**WORK REQUIRED**
Extract each line of the material that follows exactly and omit its pictures.

§

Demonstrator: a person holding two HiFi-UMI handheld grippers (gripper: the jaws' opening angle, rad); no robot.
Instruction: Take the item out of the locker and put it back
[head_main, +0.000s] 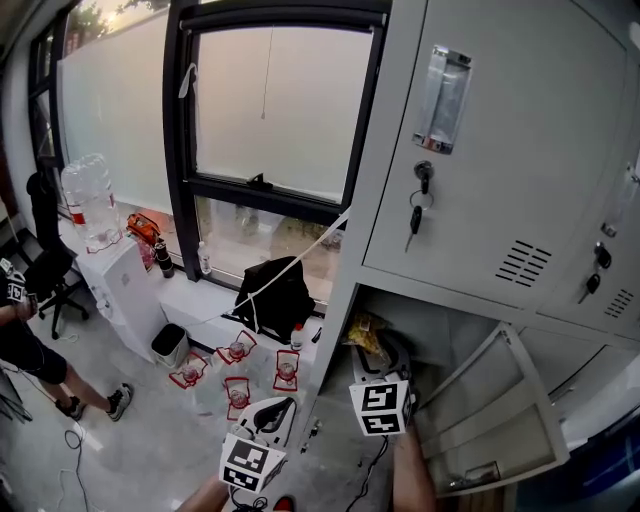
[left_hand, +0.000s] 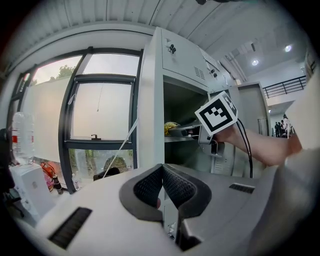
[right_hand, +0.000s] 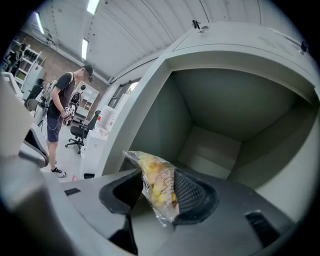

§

**REPLY TO THE EXERCISE**
Demonstrator: a person holding two HiFi-UMI handheld grippers (gripper: the jaws' opening angle, rad); no robot.
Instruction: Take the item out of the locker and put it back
[head_main, +0.000s] 
[left_hand, +0.000s] 
[right_hand, +0.000s] 

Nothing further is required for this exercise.